Она внезапно выпрямилась, как будто ей в голову пришла какая-то мысль, и порывисто сказала:
— О, мистер Б… я хочу сказать, дорогой Роберт! — есть одна несчастная женщина, которую зовут Болтливая Пег, она живет в том ужасном доме, где я навещала бедняжку Бертрам, а она была так добра к нему! Вы не думаете…?
— Нет, Арабелла! — твердо сказал мистер Бомарис. — Я не думаю!
Она была разочарована, но покорна.
— Нет? — сказала она.
— Нет, — сказал мистер Бомарис, снова притягивая ее к себе.
— Я думала, мы могли бы взять ее из этого жуткого места, — предложила Арабелла, гладя отвороты его сюртука задабривающей рукой.
— В этом я вполне уверен, любовь моя, но в то время, как я готов принимать в свое хозяйство бродячих дворняжек, я должен положить предел на леди по имени Болтливая Пег.
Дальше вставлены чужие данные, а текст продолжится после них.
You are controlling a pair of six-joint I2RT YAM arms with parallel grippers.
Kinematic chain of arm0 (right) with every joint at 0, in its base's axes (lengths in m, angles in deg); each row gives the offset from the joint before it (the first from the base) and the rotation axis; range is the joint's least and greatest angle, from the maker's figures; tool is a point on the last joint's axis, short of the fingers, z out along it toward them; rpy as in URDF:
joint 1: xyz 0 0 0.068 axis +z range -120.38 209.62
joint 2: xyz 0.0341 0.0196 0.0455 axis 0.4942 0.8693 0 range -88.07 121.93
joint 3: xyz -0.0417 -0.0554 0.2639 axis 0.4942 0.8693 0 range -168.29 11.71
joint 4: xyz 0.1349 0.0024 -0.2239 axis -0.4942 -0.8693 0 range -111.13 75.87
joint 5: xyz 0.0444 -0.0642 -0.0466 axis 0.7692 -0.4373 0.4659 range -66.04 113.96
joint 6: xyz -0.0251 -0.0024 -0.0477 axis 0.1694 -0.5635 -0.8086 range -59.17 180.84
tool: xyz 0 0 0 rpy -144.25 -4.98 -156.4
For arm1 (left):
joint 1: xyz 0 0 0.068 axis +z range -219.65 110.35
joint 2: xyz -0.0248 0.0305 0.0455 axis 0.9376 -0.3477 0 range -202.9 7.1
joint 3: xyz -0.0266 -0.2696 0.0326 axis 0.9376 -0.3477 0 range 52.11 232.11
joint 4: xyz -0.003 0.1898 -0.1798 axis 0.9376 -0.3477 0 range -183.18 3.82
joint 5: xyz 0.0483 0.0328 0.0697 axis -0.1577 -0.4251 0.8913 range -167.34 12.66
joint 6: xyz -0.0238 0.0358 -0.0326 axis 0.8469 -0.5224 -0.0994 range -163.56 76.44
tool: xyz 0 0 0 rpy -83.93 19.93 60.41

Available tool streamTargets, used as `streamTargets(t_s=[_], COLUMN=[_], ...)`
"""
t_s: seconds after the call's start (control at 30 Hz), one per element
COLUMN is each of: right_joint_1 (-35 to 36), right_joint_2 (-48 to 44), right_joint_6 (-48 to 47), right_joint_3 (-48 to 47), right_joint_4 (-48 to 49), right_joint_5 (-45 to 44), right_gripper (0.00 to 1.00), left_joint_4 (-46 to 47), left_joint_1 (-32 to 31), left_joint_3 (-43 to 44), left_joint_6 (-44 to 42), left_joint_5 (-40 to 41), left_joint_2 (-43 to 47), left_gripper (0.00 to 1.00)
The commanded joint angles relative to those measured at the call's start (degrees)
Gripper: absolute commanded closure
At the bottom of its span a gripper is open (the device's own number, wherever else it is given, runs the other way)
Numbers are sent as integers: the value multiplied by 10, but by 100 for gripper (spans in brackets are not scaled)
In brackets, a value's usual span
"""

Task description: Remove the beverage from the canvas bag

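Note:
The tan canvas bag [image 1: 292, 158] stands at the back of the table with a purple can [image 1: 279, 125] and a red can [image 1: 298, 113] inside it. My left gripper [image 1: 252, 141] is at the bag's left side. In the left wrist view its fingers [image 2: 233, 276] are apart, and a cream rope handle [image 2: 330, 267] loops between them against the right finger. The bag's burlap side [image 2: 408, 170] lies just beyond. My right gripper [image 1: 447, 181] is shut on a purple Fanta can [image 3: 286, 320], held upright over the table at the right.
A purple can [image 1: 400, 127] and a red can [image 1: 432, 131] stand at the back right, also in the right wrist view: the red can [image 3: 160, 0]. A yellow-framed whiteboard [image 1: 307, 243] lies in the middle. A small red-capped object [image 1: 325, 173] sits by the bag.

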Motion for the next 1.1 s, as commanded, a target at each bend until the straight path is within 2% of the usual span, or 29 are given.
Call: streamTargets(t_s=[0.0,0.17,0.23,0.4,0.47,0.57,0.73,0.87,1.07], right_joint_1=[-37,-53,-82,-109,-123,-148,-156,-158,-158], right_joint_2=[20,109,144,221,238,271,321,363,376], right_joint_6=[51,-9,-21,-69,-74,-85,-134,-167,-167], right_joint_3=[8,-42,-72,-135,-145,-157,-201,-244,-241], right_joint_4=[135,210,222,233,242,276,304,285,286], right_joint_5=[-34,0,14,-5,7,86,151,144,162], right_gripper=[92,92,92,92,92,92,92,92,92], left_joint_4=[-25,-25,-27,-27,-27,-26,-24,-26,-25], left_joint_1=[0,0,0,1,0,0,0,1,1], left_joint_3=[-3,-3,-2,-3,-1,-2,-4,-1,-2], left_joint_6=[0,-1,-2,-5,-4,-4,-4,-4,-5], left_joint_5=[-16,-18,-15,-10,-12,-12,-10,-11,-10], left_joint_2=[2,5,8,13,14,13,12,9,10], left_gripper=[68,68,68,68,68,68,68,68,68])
— Вы не думаете, что она могла бы научиться обязанностям горничной или чему-нибудь в этом роде? Вы знаете…
— Я знаю только две вещи, — перебил мистер Бомарис. — Во-первых, она не получит места ни в одном моем доме; а во-вторых, — и это гораздо более важно, — я обожаю вас, Арабелла!
Арабелле так понравилось это признание, что она потеряла всякий интерес к Болтливой Пег и целиком посвятила себя гораздо более приятной задаче — убедить мистера Бомариса в том, что его весьма бурные чувства она полностью разделяет.